Today, the biggest issue is dads off loading their responsibilities to mums (or mums thinking to be the perfect mum that they have to do everything). There is no dad’s work or mum’s work when it comes to the practicalities of rasing children (ok – except breast feeding and having the baby!). Changing nappies, feeding, playing, clothing, disciplining we MUST be involved in all of it. Who we are in the practicalities is different to mum’s – but there is no escaping the fact that we MUST be involved.

For Dad’s reading this – that is MUST – no ifs, no buts, and definitively no ‘that women’s stuff …’

But going along with the doing of the stuff is the showing of the being – we have to show who we are – our thoughts, morals, reasons, feelings (not just anger) we have to help our children know what is right and wrong, good and decent and why.

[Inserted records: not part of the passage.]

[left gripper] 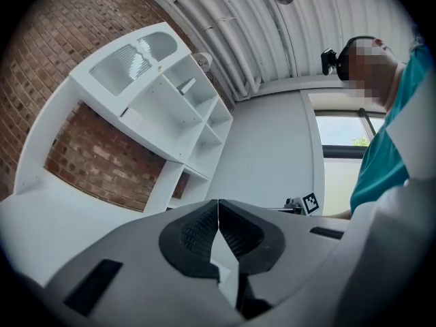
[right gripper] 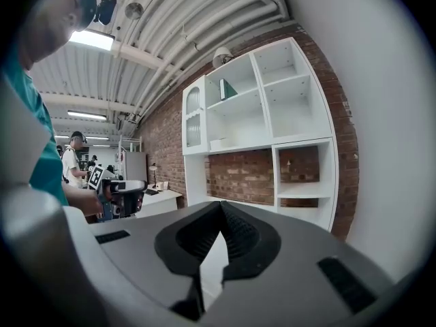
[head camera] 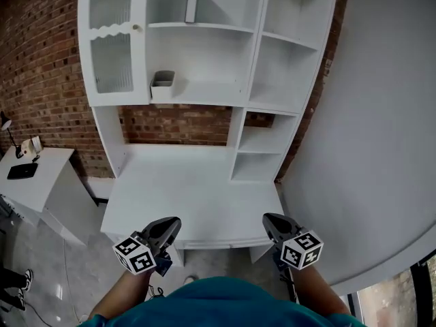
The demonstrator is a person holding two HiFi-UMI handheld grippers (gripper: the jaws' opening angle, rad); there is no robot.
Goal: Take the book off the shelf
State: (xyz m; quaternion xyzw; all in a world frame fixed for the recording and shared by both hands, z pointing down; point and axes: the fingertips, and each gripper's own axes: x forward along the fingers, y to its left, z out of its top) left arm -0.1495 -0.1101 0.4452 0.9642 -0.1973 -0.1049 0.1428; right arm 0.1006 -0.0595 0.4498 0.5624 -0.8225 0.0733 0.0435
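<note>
Left claw (left gripper: 218,206) and right claw (right gripper: 220,208) pressed together (empty); desk (head camera: 191,189) stands before shelved book (head camera: 193,0)

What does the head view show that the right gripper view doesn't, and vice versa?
Head view only: the marker cube on the right claw, and a window at lower right. Right gripper view only: ceiling pipes, a lit ceiling light, and its pads shut together, empty. Both: the white shelf unit, the book standing on its top shelf, the brick wall, the left claw.
</note>
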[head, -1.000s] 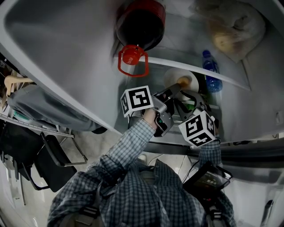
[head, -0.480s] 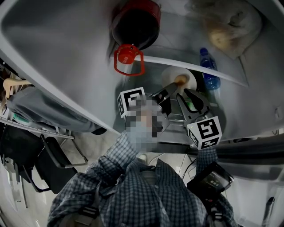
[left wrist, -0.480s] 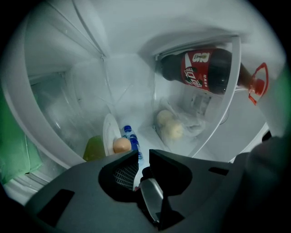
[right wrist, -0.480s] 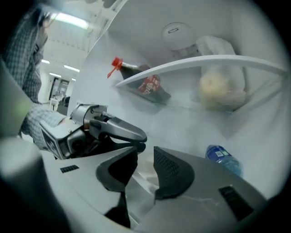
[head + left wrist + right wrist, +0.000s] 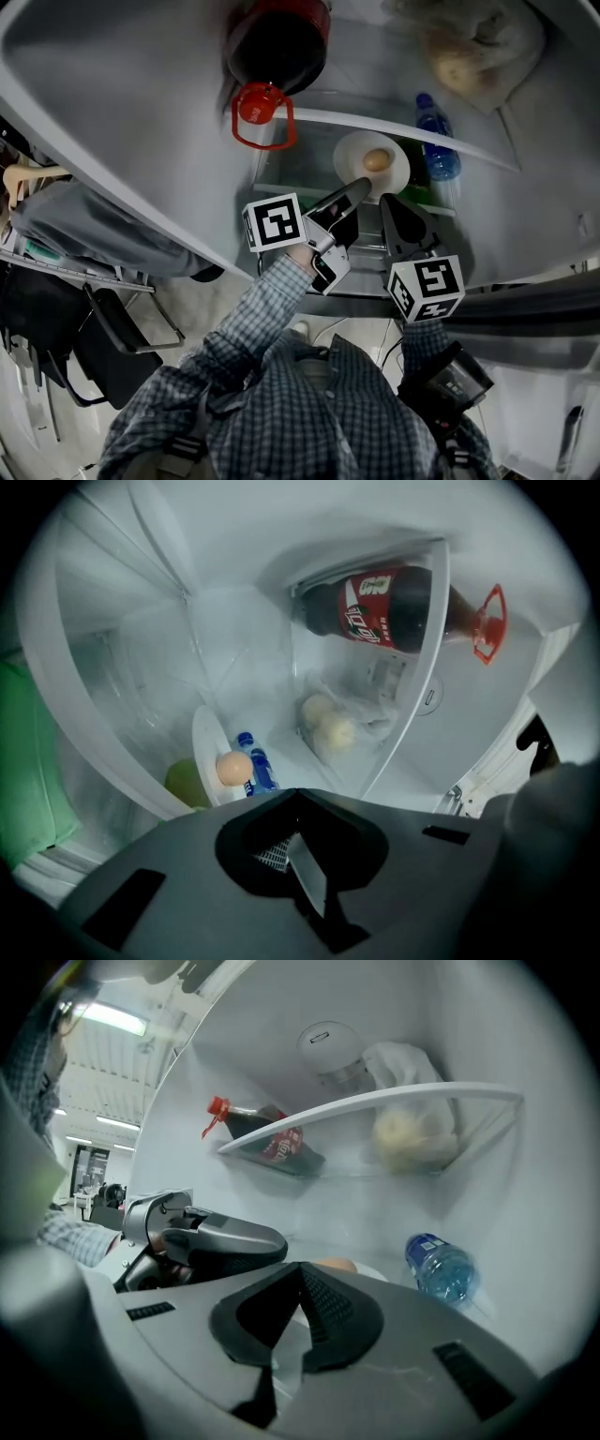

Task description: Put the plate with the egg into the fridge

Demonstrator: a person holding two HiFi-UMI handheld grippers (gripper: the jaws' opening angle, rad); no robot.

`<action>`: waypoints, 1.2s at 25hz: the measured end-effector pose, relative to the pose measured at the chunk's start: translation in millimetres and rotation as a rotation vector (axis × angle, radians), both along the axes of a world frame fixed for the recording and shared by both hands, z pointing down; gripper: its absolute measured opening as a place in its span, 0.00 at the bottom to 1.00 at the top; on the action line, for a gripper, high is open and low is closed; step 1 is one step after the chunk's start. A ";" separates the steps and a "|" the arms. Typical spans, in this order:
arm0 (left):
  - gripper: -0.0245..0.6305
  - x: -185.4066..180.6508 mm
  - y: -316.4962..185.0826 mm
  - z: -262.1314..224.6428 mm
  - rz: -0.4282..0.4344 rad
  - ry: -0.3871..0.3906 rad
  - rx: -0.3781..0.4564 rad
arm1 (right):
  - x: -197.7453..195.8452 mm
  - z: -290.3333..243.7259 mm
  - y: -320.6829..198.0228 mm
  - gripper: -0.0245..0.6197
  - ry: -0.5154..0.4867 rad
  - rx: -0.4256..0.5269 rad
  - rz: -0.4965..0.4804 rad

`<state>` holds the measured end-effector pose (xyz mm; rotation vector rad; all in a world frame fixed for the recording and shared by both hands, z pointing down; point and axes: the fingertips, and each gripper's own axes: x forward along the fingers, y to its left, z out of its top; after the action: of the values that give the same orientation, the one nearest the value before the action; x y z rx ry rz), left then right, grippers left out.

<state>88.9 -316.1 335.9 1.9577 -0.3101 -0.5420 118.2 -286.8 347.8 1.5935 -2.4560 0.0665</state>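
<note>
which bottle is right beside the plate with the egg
The small blue water bottle; the dark red-capped soda bottle lies on the shelf above.

In the head view, the top edge cuts off most of the body of the cola bottle (image 5: 277, 37) and the upper part of the plastic bag (image 5: 473, 52), whose pale contents cannot be identified. In the right gripper view, the right gripper (image 5: 300, 1269) hides all but the top of the egg (image 5: 335, 1264). In the left gripper view, the left gripper (image 5: 295, 794) covers the lower rim of the plate (image 5: 208, 747) and the base of the water bottle (image 5: 255, 766). The green thing (image 5: 186, 782) beside them is too covered to name.
</note>
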 end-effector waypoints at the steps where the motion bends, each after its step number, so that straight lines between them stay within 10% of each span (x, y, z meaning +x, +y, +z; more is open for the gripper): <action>1: 0.05 -0.4 2.5 0.0 0.000 0.003 0.005 | -2.0 -0.1 2.4 0.05 -0.012 -0.004 -0.003; 23: 0.05 -6.3 59.3 27.8 -0.055 -0.514 0.491 | 8.7 20.6 34.2 0.05 -0.168 -0.058 0.026; 30: 0.05 -9.0 58.3 33.5 -0.077 -0.596 0.519 | 12.9 22.7 32.5 0.05 -0.199 -0.067 0.028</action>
<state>79.9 -257.8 369.4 2.6023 -0.6692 -0.0646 131.1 -254.3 370.5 1.6655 -2.5472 0.3232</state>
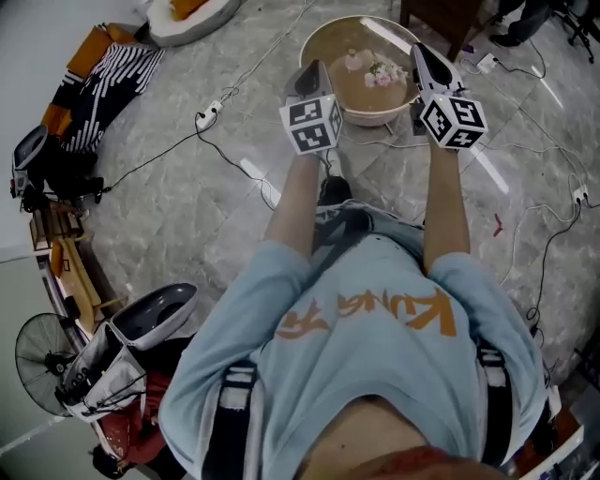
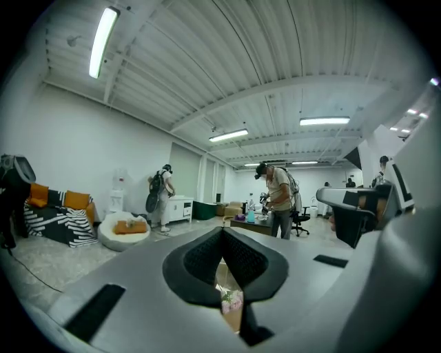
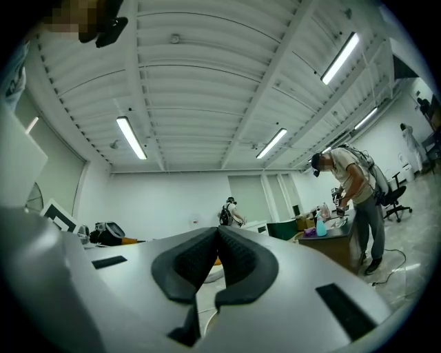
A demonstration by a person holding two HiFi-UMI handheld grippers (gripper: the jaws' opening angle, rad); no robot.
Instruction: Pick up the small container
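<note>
A round tan table (image 1: 323, 42) stands on the floor in front of me. Small pink and white pieces with green (image 1: 378, 73) lie on it; I cannot make out which is the small container. My left gripper (image 1: 314, 67) is held above the table's near left rim and my right gripper (image 1: 420, 52) above its right side, both clear of the pieces. The left gripper (image 2: 222, 234) has its pads meeting with nothing between them, and a pink and green piece (image 2: 231, 300) shows through the gap below. The right gripper (image 3: 218, 234) is shut and empty too.
Cables and a power strip (image 1: 208, 114) trail over the marble floor. A striped cushion (image 1: 117, 70) and a fan (image 1: 37, 361) are at the left, and dark wooden furniture (image 1: 445, 19) stands behind the table. A person (image 2: 278, 200) works at a desk further off.
</note>
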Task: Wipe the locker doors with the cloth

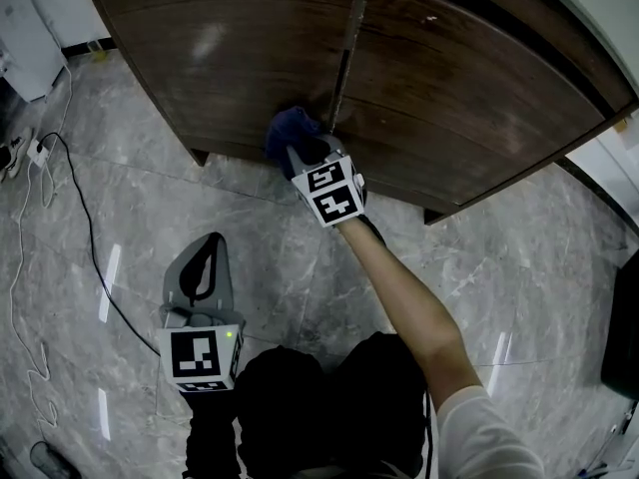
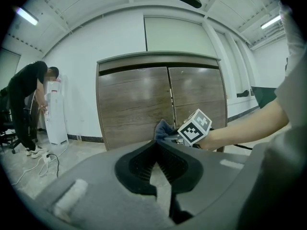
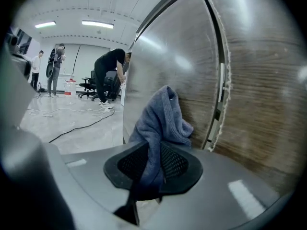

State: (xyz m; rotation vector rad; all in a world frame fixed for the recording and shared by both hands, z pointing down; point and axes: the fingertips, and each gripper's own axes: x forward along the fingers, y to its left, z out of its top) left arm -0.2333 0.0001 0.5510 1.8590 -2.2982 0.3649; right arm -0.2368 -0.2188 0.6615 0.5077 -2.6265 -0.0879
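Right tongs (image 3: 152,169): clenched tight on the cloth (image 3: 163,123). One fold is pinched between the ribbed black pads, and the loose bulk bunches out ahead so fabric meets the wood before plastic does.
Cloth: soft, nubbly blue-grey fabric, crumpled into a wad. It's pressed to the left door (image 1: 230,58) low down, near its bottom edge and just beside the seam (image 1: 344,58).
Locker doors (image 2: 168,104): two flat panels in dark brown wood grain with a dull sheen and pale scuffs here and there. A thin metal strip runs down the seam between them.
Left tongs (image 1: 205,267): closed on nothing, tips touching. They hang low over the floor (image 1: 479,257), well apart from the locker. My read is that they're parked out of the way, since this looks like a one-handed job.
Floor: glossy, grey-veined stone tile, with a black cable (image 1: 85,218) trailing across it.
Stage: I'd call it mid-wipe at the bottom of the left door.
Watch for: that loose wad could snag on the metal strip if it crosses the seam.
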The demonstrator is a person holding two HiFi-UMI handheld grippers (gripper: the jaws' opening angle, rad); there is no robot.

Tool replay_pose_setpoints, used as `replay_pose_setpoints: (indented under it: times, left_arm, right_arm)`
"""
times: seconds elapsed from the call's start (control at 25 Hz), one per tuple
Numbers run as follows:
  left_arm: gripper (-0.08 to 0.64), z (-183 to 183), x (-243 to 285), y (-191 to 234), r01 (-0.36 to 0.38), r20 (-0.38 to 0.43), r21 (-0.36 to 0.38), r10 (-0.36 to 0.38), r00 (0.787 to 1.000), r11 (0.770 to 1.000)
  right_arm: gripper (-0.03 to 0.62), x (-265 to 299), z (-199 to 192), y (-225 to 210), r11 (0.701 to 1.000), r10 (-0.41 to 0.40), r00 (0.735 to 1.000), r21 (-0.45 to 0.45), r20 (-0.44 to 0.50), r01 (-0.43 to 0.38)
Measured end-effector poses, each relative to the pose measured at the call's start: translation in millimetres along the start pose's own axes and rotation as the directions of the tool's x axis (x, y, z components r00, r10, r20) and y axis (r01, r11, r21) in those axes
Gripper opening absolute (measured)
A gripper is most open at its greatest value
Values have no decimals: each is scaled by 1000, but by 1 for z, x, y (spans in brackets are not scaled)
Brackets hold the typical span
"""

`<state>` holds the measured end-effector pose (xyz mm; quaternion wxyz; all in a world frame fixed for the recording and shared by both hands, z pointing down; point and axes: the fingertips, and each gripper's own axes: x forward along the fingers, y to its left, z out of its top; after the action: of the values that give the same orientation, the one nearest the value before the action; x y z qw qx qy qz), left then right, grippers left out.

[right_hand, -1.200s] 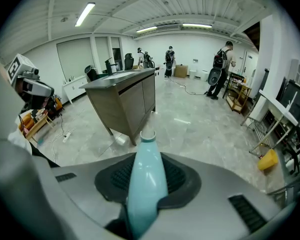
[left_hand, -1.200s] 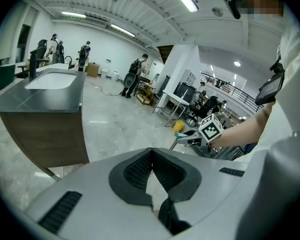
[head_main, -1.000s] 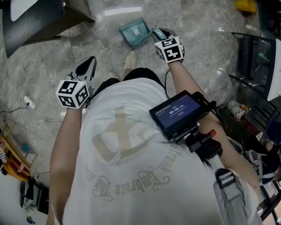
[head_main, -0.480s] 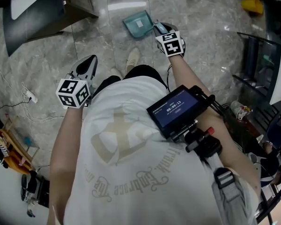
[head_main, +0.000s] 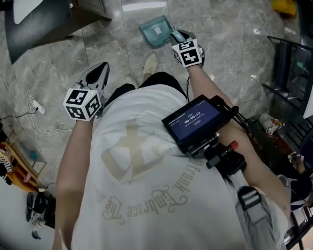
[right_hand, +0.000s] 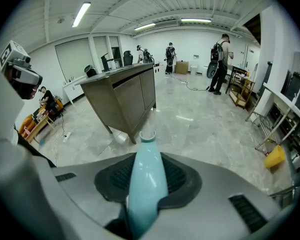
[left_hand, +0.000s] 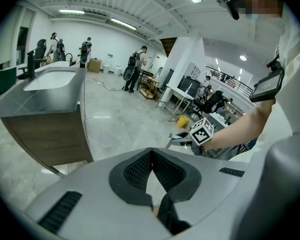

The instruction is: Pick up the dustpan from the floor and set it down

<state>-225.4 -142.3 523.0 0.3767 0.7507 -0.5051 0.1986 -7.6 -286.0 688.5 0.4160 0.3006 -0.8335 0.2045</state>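
At twelve o'clock in the head view, gripping the teal dustpan (head_main: 156, 29) by its handle with the right gripper (head_main: 177, 36). Pan end out toward eleven, handle running back toward five, low over the floor (head_main: 224, 35); touching or not, cannot tell. Left gripper (head_main: 98, 71) well apart at nine. In the left gripper view, fingers (left_hand: 135, 172) closed on nothing. In the right gripper view, fingers (right_hand: 177, 176) clamped on the handle (right_hand: 147, 184), pointing straight ahead to twelve. Judged a right-hand job: lower along that axis.

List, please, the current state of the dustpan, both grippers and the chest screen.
dustpan, held by its handle
right gripper, shut on the dustpan's handle
left gripper, shut, nothing between its jaws
screen, lit
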Motion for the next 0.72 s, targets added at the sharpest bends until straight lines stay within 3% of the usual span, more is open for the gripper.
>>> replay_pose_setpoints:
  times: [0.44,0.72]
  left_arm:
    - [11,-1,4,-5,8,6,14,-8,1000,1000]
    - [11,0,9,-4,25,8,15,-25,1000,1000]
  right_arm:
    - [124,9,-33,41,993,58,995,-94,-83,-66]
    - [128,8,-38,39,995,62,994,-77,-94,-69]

We have to show them everything because they will try to be like us and if we are shallow and show no depth … pity the children.

Oneness

Secondly, related to this presence we see and oneness of purpose, values, character and being between God the Father and Jesus (if you have seen me you have seen the Father …) – this is scary stuff for us. Do I want my kids to grow up like i REALLY am – not juts the me that I put on in public …?

What sort of person am i trying to be? There can be no put on with kids, they see us as we really are – and that truly is a scary thought, but the grace of God is that they love us anyway!

In this oneness we see a Father who does not see himself as separate to his child, but intrinsically related and part of (i guess since they are God they are ontologically the same being). So much so that the Father is quite happy to give over his responsibilities (judgment, eternal life etc .. the usual dad jobs!) to his child and hold nothing back. So much so the Father wants the child to share in all his honour, and that to honour the child is to honour the father, and is honouring the child is dishonouring the Father.

This oneness is probably the most threatening aspect of fatherhood for many guys – you are called to be in essential oneness with your child – not to maintain your distance and retreat to be with your mates when ever things get tough. Sure we need our mates for friendship and support, but not as a place to run away to when we can’t cope so that we can leave the mother to deal with it. Your are called to see yourself and your child as sharing an essential unity and oneness that is sacred.

Oh … and the God bit …

Lastly, we take from John’s passage the uniqueness of Jesus and his Father – God alone has the power of judgment and life and he shares that with his Son Jesus – so when we follow Jesus we come into that relationship with his Father that he has. We find that we have a Father who holds nothing back from us, who love us unconditionally, who wants to show us all that he is.

It sounds too good to be true – but that this is the relationship with God that Jesus promises us when we follow him. Jesus promises us that when we follow him, we get to share in his relationship with God …

that God would be a daddy to us … and not like a human daddy but the perfect daddy that we can always go to when hurt, sad, happy, proud, who shares all our joys and fears and holds nothing of his love back from us …

Sound to be good to be true? That is why it is GOSPEL – GOOD NEWS

I for one can’t think of any better news this Father’s day than that I have a God who is my daddy.

All I pray is that I might be a daddy like him to my boys.